> _Task_
Set down exactly the lines below between the line holding "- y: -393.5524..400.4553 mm" and the line holding "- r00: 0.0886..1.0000", inclusive; no other line belongs in the answer.

BEGIN Dataset section

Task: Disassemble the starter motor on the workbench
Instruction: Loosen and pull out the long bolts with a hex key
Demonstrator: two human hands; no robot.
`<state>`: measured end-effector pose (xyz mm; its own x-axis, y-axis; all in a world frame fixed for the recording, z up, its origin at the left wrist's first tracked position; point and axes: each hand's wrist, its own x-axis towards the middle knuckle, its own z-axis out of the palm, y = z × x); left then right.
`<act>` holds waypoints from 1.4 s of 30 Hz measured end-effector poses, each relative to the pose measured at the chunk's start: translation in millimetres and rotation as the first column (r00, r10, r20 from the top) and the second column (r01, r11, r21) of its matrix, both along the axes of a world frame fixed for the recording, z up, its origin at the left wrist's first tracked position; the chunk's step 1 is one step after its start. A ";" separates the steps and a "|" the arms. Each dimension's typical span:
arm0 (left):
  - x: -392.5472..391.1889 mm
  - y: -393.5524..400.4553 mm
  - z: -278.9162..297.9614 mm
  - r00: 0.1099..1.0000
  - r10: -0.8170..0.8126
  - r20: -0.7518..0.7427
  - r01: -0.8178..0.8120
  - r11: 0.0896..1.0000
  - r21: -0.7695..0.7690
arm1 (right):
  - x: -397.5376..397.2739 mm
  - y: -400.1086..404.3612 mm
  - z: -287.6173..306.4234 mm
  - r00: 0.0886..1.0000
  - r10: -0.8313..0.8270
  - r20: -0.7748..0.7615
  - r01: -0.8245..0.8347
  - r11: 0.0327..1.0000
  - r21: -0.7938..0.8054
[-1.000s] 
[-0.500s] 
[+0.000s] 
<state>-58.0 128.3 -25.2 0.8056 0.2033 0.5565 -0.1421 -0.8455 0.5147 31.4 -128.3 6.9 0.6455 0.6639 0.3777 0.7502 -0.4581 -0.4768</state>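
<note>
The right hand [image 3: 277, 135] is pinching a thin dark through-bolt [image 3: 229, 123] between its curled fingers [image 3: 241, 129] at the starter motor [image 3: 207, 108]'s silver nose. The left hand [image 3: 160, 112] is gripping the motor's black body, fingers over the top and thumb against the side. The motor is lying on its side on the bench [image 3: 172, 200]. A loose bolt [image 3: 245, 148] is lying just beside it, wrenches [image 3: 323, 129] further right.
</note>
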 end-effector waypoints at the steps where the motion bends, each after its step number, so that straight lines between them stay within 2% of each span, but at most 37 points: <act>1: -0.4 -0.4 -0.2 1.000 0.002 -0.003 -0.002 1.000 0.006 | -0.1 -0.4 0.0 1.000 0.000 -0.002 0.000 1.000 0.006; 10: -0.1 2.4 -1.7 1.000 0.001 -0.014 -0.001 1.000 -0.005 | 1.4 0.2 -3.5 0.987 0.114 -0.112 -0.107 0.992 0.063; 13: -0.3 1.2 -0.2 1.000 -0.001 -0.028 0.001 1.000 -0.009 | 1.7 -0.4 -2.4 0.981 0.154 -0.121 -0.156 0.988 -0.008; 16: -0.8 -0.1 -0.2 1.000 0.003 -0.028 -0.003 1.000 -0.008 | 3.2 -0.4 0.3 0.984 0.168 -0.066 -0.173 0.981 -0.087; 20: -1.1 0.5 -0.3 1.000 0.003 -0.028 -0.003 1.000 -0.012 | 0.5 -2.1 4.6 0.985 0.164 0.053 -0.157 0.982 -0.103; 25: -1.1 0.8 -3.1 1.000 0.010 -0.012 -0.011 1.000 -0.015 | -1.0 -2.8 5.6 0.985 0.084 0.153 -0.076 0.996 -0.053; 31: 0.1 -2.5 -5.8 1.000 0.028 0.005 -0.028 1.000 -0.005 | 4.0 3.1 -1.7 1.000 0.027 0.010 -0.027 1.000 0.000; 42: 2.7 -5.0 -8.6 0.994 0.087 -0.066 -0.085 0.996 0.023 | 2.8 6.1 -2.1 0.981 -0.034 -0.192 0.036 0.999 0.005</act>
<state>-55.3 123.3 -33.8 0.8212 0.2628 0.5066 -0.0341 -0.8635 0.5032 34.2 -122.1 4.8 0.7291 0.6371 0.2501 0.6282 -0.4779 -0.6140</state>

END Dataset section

> _Response_
  - y: -393.5524..400.4553 mm
  - z: -278.9162..297.9614 mm
  - r00: 0.1099..1.0000
  - r10: -0.8170..0.8126
  - r20: -0.7518..0.7427
  - r01: -0.8178..0.8120
  - r11: 0.0896..1.0000
  - r21: -0.7695..0.7690
arm1 (right):
  - x: -397.5376..397.2739 mm
  - y: -400.1086..404.3612 mm
  - z: -287.6173..306.4234 mm
  - r00: 0.0886..1.0000

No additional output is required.